> What to work on: An exact restatement of the data is required, with the images omitted.

- - - - - - -

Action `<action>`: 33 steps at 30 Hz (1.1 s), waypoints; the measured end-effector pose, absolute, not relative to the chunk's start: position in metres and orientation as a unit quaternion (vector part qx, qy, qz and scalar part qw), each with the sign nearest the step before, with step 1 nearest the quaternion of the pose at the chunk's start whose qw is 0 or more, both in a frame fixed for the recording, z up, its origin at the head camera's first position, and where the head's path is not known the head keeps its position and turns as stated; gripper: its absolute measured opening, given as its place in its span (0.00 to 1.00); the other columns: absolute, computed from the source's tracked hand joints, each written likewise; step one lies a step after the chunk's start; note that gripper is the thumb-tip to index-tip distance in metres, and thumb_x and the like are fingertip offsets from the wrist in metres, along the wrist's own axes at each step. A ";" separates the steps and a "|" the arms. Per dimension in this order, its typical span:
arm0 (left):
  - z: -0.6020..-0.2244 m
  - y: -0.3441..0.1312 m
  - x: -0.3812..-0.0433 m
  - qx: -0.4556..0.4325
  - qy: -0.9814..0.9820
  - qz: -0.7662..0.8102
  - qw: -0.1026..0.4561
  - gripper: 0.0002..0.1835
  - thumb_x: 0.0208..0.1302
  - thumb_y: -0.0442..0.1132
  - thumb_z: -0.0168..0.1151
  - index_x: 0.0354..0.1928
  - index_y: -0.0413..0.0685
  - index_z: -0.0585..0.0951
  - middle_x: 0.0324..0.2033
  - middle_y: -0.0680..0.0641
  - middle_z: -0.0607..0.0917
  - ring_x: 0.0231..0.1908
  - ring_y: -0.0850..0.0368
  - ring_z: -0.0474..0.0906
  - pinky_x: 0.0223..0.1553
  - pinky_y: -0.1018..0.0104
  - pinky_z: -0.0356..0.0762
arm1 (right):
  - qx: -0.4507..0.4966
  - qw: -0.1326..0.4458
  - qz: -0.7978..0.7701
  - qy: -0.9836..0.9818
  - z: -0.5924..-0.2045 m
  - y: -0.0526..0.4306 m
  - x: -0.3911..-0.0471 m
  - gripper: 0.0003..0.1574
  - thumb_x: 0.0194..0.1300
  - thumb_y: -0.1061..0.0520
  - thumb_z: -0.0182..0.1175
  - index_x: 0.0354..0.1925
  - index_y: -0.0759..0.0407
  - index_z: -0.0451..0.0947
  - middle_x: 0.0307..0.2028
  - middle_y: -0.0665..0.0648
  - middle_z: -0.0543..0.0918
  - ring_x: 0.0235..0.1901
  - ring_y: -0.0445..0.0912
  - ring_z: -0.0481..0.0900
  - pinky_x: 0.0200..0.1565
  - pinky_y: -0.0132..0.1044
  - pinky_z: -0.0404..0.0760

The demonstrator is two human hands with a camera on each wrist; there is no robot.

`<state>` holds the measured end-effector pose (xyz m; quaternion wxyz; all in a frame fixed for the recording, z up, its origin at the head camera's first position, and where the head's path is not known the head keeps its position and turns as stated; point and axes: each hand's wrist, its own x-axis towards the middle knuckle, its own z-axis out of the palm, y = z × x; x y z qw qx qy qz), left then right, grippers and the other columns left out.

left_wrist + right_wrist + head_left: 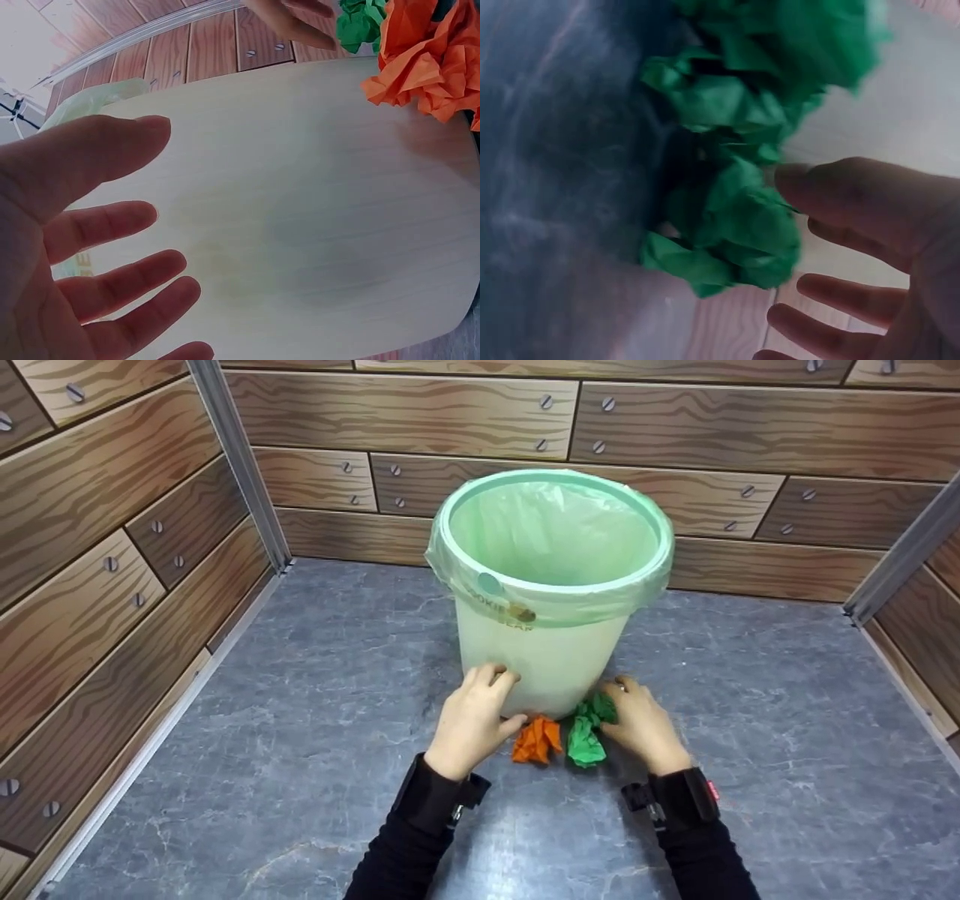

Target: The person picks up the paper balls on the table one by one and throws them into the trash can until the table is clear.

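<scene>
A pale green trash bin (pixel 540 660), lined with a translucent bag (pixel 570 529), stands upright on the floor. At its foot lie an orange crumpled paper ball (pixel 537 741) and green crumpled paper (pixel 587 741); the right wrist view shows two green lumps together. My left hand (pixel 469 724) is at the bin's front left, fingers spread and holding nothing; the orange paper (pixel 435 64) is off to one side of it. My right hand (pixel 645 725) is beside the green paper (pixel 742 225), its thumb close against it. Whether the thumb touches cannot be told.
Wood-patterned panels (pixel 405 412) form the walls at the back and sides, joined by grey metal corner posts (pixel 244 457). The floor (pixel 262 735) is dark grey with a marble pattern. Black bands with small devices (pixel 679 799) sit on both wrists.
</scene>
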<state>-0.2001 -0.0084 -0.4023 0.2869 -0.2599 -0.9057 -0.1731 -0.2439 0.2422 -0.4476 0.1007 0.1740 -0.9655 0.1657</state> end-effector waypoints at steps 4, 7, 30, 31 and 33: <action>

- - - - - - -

> Output of the exercise:
Action `<action>`: 33 steps at 30 Hz (1.1 s), waypoints; the measured end-effector pose, absolute, not relative to the chunk's start: position in metres and orientation as a unit quaternion (vector part qx, qy, qz and scalar part qw), each with the sign nearest the step before, with step 1 nearest the quaternion of the pose at the chunk's start whose qw is 0 or more, both in a frame fixed for the recording, z up, its origin at the head camera's first position, and where the head's path is not known the head keeps its position and turns as stated; gripper: its absolute measured opening, given as its place in its span (0.00 to 1.00); the other columns: absolute, computed from the source's tracked hand joints, each written likewise; step one lies a step after the chunk's start; note that gripper is the thumb-tip to index-tip distance in metres, and thumb_x and the like are fingertip offsets from the wrist in metres, along the wrist's own axes at each step. A ";" separates the steps and a "|" the arms. Per dimension in this order, its typical span:
arm0 (left):
  - z: -0.6020..-0.2244 m
  - y: -0.3441..0.1312 m
  - x: -0.3812..-0.0433 m
  - qx: -0.4556..0.4325
  - qy: -0.9814..0.9820
  - qz: -0.7662..0.8102
  - qw: -0.1026..0.4561
  - gripper: 0.0002..0.1835
  - thumb_x: 0.0208..0.1302
  - thumb_y: -0.0442..0.1132
  - thumb_z: -0.0168..0.1151
  - index_x: 0.0354..0.1928
  - index_y: -0.0413..0.0685
  - index_z: -0.0585..0.0951
  - middle_x: 0.0324..0.2033
  - middle_y: -0.0680..0.0641
  - middle_z: -0.0607..0.0917
  - ring_x: 0.0231..0.1908
  - ring_y: -0.0850..0.0368
  - ring_z: -0.0474..0.0906
  - pinky_x: 0.0223..0.1553
  - pinky_y: -0.1018..0.0104
  - pinky_z: -0.0356..0.0762
arm1 (right):
  - qx: -0.4507..0.4966
  - qw: -0.1326..0.4458
  - qz: -0.7978..0.7701
  - qy: -0.9836..0.9818
  - z: -0.5924..-0.2045 m
  - y: -0.0526..0.4306 m
  - x: -0.3911..-0.0471 m
  - gripper: 0.0003..0.1574
  - thumb_x: 0.0194..0.1300
  - thumb_y: -0.1061..0.0520
  - thumb_z: -0.0182..0.1175
  - index_x: 0.0354..0.1925
  - index_y: -0.0759..0.0407
  - index_z: -0.0451..0.0947
  - middle_x: 0.0307..0.2028
  - middle_y: -0.0665..0.0648
  - middle_z: -0.0543..0.0918
  - ring_x: 0.0235..0.1901
  - ring_y: -0.0445..0.0912
  - ring_z: -0.0481..0.0900
  - pinky_x: 0.0200..0.1565
  - pinky_y: -0.0132..0.1044
  - pinky_z: -0.0404..0.0760

The demonstrator is two human hands with a camera on each wrist; there is no robot.

`<state>` holds the measured end-effector pose (xyz m; quaternion wxyz; all in a frame fixed for the recording, z up, its origin at the head camera's first position, and where the head's path is not known the head keeps its position and turns as stated; point and axes: each hand's wrist, its own x-axis towards the middle knuckle, its own z-axis out of the palm, y = z × x; x y z qw qx qy qz), left then right, grippers and the other columns left out.

left_wrist + right_wrist + head_left: 

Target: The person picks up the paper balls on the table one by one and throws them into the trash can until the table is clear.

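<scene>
A pale green trash bin (pixel 540 660), lined with a translucent bag (pixel 570 529), stands upright on the floor. At its foot lie an orange crumpled paper ball (pixel 537 741) and green crumpled paper (pixel 587 741); the right wrist view shows two green lumps together. My left hand (pixel 469 724) is at the bin's front left, fingers spread and holding nothing; the orange paper (pixel 435 64) is off to one side of it. My right hand (pixel 645 725) is beside the green paper (pixel 742 225), its thumb close against it. Whether the thumb touches cannot be told.
Wood-patterned panels (pixel 405 412) form the walls at the back and sides, joined by grey metal corner posts (pixel 244 457). The floor (pixel 262 735) is dark grey with a marble pattern. Black bands with small devices (pixel 679 799) sit on both wrists.
</scene>
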<state>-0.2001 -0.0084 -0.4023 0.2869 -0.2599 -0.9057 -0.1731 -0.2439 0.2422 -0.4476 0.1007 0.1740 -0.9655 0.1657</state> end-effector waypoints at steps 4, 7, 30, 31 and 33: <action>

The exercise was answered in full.